I glared at William as the girl with the long dark hair brought him a plastic plate of quiche and salad and fussed around him as if she’d personally puffed the air into the pastry for him. I might as well not have been in the room.
‘You didn’t say you came here on Wednesday,’ I said, as soon as we were alone.
‘Quoi? Je n’entends pas. The music is too loud. Speak up.’
‘YOU DIDN’T SAY YOU CAME TO A PARTY HERE ON WEDNESDAY.’
He shrugged and carried on eating.
‘Sorry, I forgot.’
‘Why wasn’t I invited? I could have come. I was on my own.’
‘There wasn’t time. Fabrice called. Last-minute thing.’
It was then I knew for certain we had reached the end of our journey. It was over between us. It had been a strange first year, coming to Paris in search of one love, and then thinking I had found another, only to realise with certainty that whatever the future in Paris held for me, I was to face it alone.
Epilogue
The next morning is our last. I will next see William over twenty-one years later at a party in Gascony. He will travel from Lyon where he is living and not knowing what to say to one another, we will stand on my doorstep and kiss as if the years have not crept between us. By this time William will be a shadow of his former self, and that evening, I will learn why. We will speak of the years in between, sipping wine, in a stone house overlooking the Pyrenees; in a room filled with the friends I have made over those long and intervening years.
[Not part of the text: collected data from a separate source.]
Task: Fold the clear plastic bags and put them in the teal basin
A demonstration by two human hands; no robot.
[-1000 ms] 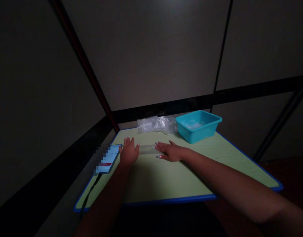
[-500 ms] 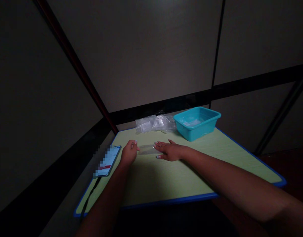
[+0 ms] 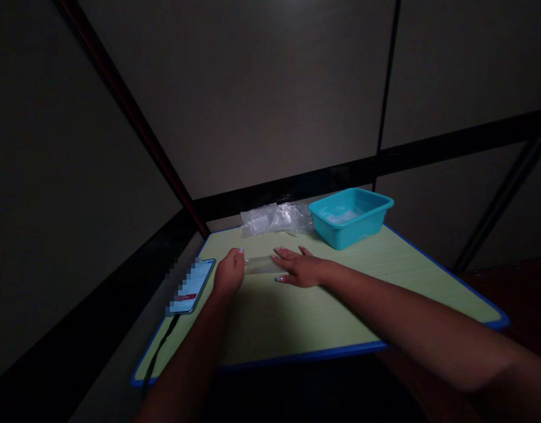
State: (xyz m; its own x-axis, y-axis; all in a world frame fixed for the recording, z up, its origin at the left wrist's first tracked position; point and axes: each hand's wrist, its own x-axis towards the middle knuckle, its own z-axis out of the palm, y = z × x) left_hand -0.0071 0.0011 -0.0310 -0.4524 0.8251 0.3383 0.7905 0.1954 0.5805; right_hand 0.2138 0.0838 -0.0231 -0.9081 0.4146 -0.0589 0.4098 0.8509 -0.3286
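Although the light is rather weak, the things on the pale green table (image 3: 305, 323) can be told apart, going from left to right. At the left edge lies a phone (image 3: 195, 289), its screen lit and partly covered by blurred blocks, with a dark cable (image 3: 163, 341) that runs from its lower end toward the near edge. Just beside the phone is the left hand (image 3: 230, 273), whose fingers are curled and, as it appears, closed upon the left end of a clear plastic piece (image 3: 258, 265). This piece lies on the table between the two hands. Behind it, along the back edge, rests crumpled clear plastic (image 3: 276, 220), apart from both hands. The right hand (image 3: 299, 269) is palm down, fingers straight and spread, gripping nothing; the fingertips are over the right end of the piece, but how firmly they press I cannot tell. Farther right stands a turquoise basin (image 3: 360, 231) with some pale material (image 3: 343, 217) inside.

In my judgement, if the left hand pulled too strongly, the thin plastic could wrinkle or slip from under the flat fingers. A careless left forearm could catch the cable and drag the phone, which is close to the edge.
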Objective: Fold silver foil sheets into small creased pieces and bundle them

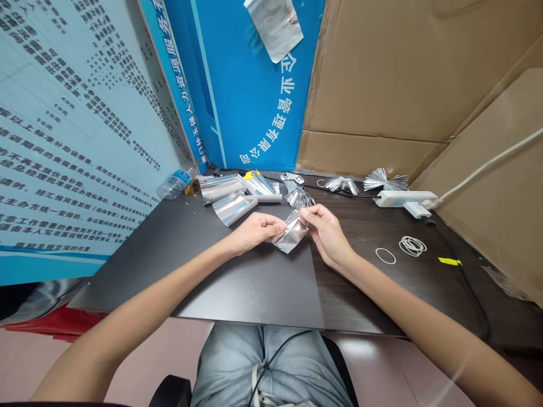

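Note:
A small shiny silver foil sheet (292, 236) is stretched between my two hands above the middle of the table. My left hand (257, 230) pinches its left side between thumb and fingers. On the other side, my right hand (324, 230) grips the upper right edge, its thumb near the top. The foil looks creased and partly folded. Just behind it lies a fringed silver foil piece (299, 196). Rolled silver sheets (233, 206) rest a little way beyond my left hand.
At the back stand more fringed foil bunches (385, 180) and a white power strip (405, 199) with cables. White rubber bands (412, 246) and yellow tape (449, 261) lie on the right. A plastic bottle (176, 183) leans at the left panel. Cardboard (373, 73) walls the back.

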### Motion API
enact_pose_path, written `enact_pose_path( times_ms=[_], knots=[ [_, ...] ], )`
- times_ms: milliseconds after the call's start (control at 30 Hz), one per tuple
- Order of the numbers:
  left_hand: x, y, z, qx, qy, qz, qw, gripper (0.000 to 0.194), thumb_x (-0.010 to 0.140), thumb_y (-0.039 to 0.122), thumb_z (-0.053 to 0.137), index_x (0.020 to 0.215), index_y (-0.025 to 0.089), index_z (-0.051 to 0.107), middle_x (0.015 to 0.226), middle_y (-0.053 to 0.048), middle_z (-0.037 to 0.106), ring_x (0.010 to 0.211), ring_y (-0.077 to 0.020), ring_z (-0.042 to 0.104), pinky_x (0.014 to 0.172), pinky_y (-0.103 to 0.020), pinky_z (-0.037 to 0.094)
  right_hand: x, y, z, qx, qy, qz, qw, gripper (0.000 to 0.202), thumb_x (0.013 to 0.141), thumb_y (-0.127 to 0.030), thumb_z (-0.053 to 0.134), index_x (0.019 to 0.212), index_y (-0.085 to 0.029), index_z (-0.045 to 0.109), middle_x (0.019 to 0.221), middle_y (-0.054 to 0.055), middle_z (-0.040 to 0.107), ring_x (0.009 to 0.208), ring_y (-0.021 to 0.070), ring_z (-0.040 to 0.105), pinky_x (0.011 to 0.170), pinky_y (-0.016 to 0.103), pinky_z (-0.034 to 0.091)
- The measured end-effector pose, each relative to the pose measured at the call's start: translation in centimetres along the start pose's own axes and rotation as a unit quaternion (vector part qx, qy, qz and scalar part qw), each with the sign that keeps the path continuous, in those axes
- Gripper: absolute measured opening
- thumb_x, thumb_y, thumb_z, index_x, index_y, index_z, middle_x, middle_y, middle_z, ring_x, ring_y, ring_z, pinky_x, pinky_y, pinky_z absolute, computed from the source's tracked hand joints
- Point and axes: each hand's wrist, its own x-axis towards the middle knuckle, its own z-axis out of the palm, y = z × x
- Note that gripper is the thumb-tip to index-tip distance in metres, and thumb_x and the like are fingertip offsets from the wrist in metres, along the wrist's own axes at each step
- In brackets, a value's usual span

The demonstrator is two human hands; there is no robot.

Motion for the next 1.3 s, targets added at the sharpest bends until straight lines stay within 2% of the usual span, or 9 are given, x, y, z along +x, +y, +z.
enact_pose_path(
  times_ms=[200, 367, 533, 633, 767, 833, 933, 1033, 1300],
  knots=[
    [-0.2, 0.6, -0.5, 0.011, -0.033, -0.037, 0.999, 0.038, 0.084, 0.053, 0.081, 0.092, 0.015, 0.081, 0.083, -0.006, 0.074, 0.074, -0.0148, 0.064, 0.071, -0.027, 0.050, 0.2, 0.0, -0.4, 0.000, 0.008, -0.005, 1.000, 0.037, 0.075, -0.045, 0.089, 0.073, -0.024, 0.059, 0.074, -0.003, 0.055, 0.070, 0.0151, 0.048, 0.065, 0.030, 0.042],
    [-0.2, 0.0, -1.1, 0.010, -0.042, -0.084, 0.996, 0.037, 0.086, 0.051, 0.082, 0.097, 0.016, 0.082, 0.095, -0.012, 0.082, 0.082, -0.0167, 0.075, 0.074, -0.025, 0.055, 0.9, 0.3, -1.1, 0.015, 0.017, -0.007, 1.000, 0.035, 0.074, -0.040, 0.091, 0.073, -0.023, 0.061, 0.076, -0.003, 0.055, 0.072, 0.0141, 0.048, 0.065, 0.028, 0.043],
    [-0.5, -1.3, -1.7, 0.025, -0.044, -0.112, 0.992, 0.032, 0.087, 0.042, 0.081, 0.103, 0.013, 0.081, 0.093, -0.014, 0.082, 0.080, -0.0171, 0.078, 0.073, -0.025, 0.058, 4.0, -1.5, -4.8, 0.028, 0.096, -0.064, 0.993, 0.042, 0.066, -0.042, 0.094, 0.072, -0.025, 0.056, 0.074, -0.003, 0.054, 0.067, 0.0142, 0.047, 0.058, 0.028, 0.044],
    [-0.4, -1.5, -1.6, 0.005, 0.002, -0.108, 0.994, 0.031, 0.086, 0.040, 0.082, 0.102, 0.013, 0.081, 0.099, -0.016, 0.083, 0.084, -0.0182, 0.079, 0.073, -0.024, 0.057, 5.0, -3.4, -6.5, 0.026, 0.126, -0.124, 0.984, 0.046, 0.064, -0.041, 0.095, 0.072, -0.025, 0.053, 0.072, -0.004, 0.050, 0.064, 0.0137, 0.045, 0.057, 0.029, 0.044],
    [-0.1, -1.2, -0.8, -0.075, 0.073, -0.078, 0.991, 0.047, 0.088, 0.053, 0.079, 0.114, 0.014, 0.079, 0.113, -0.017, 0.081, 0.095, -0.0209, 0.079, 0.085, -0.029, 0.058, 3.3, -3.3, -4.5, 0.005, 0.078, -0.122, 0.989, 0.042, 0.070, -0.047, 0.093, 0.075, -0.025, 0.057, 0.075, -0.003, 0.054, 0.069, 0.0151, 0.050, 0.061, 0.030, 0.046],
    [-0.1, -1.0, -0.3, -0.103, 0.075, -0.042, 0.991, 0.054, 0.091, 0.062, 0.072, 0.116, 0.015, 0.079, 0.115, -0.016, 0.080, 0.098, -0.0208, 0.078, 0.089, -0.031, 0.057, 1.9, -2.1, -2.7, -0.030, 0.034, -0.104, 0.994, 0.039, 0.075, -0.050, 0.090, 0.077, -0.026, 0.059, 0.078, -0.002, 0.057, 0.071, 0.0160, 0.052, 0.065, 0.032, 0.048],
    [-0.3, -0.8, 0.2, -0.058, 0.048, -0.006, 0.997, 0.051, 0.090, 0.063, 0.073, 0.099, 0.014, 0.081, 0.100, -0.013, 0.081, 0.088, -0.0194, 0.075, 0.082, -0.029, 0.056, 0.6, -0.6, -0.9, -0.066, -0.001, -0.083, 0.994, 0.034, 0.080, -0.050, 0.086, 0.079, -0.025, 0.062, 0.078, -0.002, 0.059, 0.072, 0.0166, 0.053, 0.070, 0.033, 0.049],
    [-0.3, -0.8, 0.3, 0.001, 0.025, -0.014, 1.000, 0.045, 0.087, 0.059, 0.079, 0.088, 0.014, 0.080, 0.087, -0.010, 0.079, 0.076, -0.0171, 0.072, 0.074, -0.027, 0.054, 0.5, 0.1, -1.0, -0.081, -0.003, -0.084, 0.993, 0.031, 0.082, -0.049, 0.084, 0.079, -0.025, 0.064, 0.076, -0.002, 0.059, 0.071, 0.0163, 0.053, 0.071, 0.033, 0.047],
    [0.3, -1.3, -0.1, 0.015, 0.010, -0.028, 0.999, 0.048, 0.085, 0.062, 0.079, 0.087, 0.014, 0.074, 0.082, -0.007, 0.076, 0.075, -0.0190, 0.076, 0.072, -0.026, 0.056, 1.1, 0.3, -1.6, -0.055, 0.017, -0.009, 0.998, 0.037, 0.074, -0.049, 0.089, 0.074, -0.024, 0.062, 0.076, -0.002, 0.058, 0.071, 0.0158, 0.051, 0.067, 0.032, 0.046]
  ],
)
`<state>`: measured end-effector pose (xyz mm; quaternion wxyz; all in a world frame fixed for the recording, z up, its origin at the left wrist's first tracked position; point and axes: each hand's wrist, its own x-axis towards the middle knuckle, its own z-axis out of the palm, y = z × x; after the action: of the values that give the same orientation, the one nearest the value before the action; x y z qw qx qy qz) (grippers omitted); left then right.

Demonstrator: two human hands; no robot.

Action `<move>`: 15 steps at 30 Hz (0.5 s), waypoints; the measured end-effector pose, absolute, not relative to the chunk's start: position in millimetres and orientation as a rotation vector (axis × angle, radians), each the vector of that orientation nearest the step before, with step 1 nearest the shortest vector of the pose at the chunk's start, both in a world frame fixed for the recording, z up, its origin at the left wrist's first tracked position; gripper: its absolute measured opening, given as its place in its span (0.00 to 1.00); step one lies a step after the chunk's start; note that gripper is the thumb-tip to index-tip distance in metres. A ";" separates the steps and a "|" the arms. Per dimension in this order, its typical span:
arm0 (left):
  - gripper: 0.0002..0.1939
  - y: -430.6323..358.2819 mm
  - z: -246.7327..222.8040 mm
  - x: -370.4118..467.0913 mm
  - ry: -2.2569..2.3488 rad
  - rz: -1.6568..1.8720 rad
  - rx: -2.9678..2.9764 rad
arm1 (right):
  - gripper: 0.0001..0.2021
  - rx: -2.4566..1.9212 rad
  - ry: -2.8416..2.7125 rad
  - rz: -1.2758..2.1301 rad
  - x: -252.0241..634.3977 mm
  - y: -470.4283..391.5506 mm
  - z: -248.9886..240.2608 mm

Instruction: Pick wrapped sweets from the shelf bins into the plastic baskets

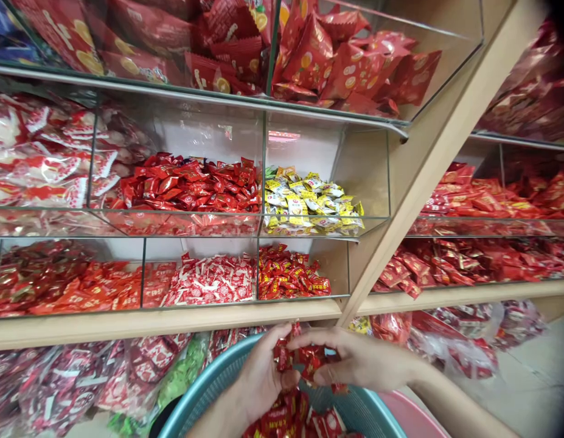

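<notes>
A blue plastic basket [204, 380] stands at the bottom centre, holding red-wrapped candies [282, 417], some with yellow print. Over its far side, my left hand [263, 371] is curled around a few red candies. Facing it from the right, my right hand [355, 359] bends its fingers over more red candies [313, 359]. Both hands almost meet at the fingertips, above the candies in the basket. Straight ahead, the nearest shelf compartment has red candies with yellow print [291, 274].
Shelves with clear dividers hold red, white and yellow wrapped candies [309, 201]. A wooden shelf edge [172, 322] runs just beyond the basket, with a slanting wooden post [428, 158] at right. Bagged candies [72, 383] lie below. A pink container [414, 413] sits beside the basket.
</notes>
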<state>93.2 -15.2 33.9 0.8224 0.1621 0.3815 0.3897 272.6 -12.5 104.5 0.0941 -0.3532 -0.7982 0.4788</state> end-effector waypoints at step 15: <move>0.14 -21.1 24.7 96.3 0.773 0.944 0.186 | 0.29 -1.066 -2.152 1.395 280.8 -41.0 91.5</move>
<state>96.3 -21.1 24.7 0.8155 0.0871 0.3625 0.4426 280.8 -41.0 91.5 0.1813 -0.3775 -0.7620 0.4939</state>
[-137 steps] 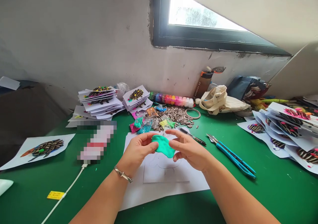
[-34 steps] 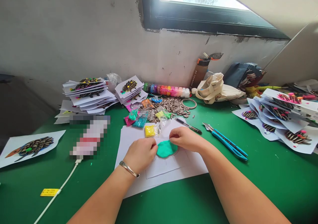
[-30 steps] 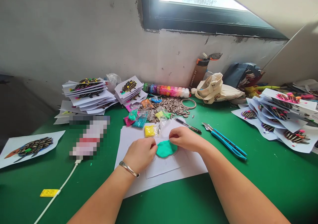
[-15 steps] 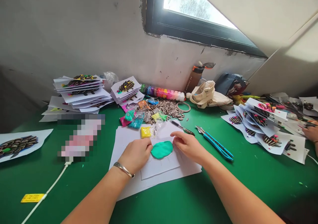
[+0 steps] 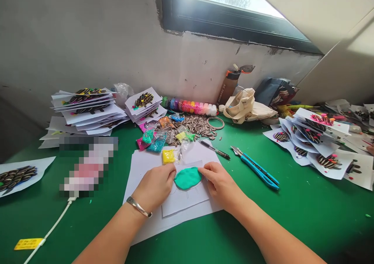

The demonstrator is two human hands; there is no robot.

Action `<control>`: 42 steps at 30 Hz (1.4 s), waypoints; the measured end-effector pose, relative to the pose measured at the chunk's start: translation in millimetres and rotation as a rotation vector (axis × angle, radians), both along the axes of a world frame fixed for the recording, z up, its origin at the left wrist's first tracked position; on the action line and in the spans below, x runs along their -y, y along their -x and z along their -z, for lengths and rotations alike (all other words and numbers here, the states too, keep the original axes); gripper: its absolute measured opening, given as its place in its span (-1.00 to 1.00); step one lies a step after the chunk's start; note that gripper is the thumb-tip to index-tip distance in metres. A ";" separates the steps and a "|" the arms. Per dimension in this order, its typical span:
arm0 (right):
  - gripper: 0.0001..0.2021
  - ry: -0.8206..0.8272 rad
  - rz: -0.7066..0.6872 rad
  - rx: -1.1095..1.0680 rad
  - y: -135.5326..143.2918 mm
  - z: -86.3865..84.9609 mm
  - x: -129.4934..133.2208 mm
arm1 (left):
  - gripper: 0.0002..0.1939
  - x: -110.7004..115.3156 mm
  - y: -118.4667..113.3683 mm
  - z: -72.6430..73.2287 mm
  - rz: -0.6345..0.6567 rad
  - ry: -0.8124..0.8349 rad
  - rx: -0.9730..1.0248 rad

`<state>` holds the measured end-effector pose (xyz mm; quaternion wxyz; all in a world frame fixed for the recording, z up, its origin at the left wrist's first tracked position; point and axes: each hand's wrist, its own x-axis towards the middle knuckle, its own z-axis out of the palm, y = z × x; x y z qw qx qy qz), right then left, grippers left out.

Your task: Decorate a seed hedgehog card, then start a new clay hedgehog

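A flattened oval of teal modelling clay (image 5: 187,178) lies on a small white sheet (image 5: 181,207) with pencil lines around it. The fingers of my left hand (image 5: 156,186) are curled together, with thumb and index finger at the clay's left edge. On the opposite side, my right hand (image 5: 220,184) has its bent fingers against the upper right edge of the clay. My fingers partly hide both edges. Beneath the small sheet is a stack of larger white paper (image 5: 137,217).
Beyond the paper lie a yellow clay packet (image 5: 168,156), a black pen (image 5: 214,149) and heaped sunflower seeds (image 5: 198,124). A blue utility knife (image 5: 257,168) lies to the right, blade out. Seed-covered pictures are stacked left (image 5: 87,117) and right (image 5: 315,139).
My right hand has come down, and its fingertips now touch the clay's edge. My left hand stays at the left edge. The view has shifted slightly.
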<state>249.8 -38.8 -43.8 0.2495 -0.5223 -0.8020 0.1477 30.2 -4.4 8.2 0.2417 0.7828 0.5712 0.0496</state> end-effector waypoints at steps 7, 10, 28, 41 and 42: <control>-0.50 -0.014 0.015 -0.019 0.7 -1.2 -1.0 | -0.75 -0.8 0.4 0.5 0.006 0.008 -0.012; -0.49 0.005 0.053 -0.100 -2.8 -1.2 -2.2 | -0.75 -1.4 1.2 2.1 0.010 -0.001 -0.010; -0.60 -0.041 -0.046 0.089 -8.7 -7.6 7.1 | -0.75 -1.1 1.2 2.4 -0.001 0.002 0.011; -0.58 0.037 -0.008 -0.117 -15.9 -5.8 2.4 | -0.75 -1.3 -0.1 1.8 -0.003 0.007 0.001; -0.58 0.030 -0.034 -0.098 -15.7 -6.1 3.2 | -0.75 -1.4 0.0 1.9 -0.004 0.008 0.003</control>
Until this time we will live out our twenties and our thirties apart and marry different partners. I will become a mother myself, and William will discover that, despite our often-careless and un-protected love-making, the reason I have never fallen pregnant, is because he is unable to have children at all.
By that time it will no longer be possible for him to meet my father or my brother.
But we guess at none of these future heartaches or joys, as we wake that last Sunday morning, snatching our milk from the beaks of pigeons; boiling water in the only pan I own, and checking the cups for roaches.
&
nbsp; I am still upset about William’s Wednesday escapade to a party without me.
More than this, there is the ring of disappointment that he has not once told me he loves me. With these words I might have been able to forgive him, choosing to believe that the party was a one-off; or accepted his wish to live with his friend, knowing that one day there might be some hope for our relationship.
But on that last morning together he talks of his week and says all the many things it is possible to say to a lover over coffee, when you are determined not to mention the word love.
After breakfast, he takes me into his arms and kisses me. Twenty-one years later I will learn that this is the moment when he will first suspect his true feelings, but I am far from guessing the truth. In my mind I’ve flown away; drawn a line through him and crossed him out.
We make love on the camp bed, and then, because of its bone-snapping habit of folding in two at inappropriate moments, we pull down the quilt and slip to the floor, falling onto a carpet of sunflower seeds.
When the knock at the door sounds, we are in a still and contemplative hiatus.
There are never visitors to my house on a Sunday morning. It is our precious time together.
None of my friends would call so unexpectedly.
William jumps up and drags on his clothes.
It’s Fabrice.
‘He wants to know if I can come out to play squash.’
I smile. I’m not even angry.
William hunts for his wallet and keys, we agree to meet later that evening.
We are invited to eat curry at the house of an American called Joyce. Olivia will be there, and for once, William has agreed to join us. Although it is a Sunday night.
‘A ce soir.’
‘See you at eight. 27, rue Guénigaud. Don’t be late.’
He will not come, and I will end our relationship in anger; a whisper in my heart telling me that there are new lives waiting for me somewhere over the slate-grey rooftops of Paris.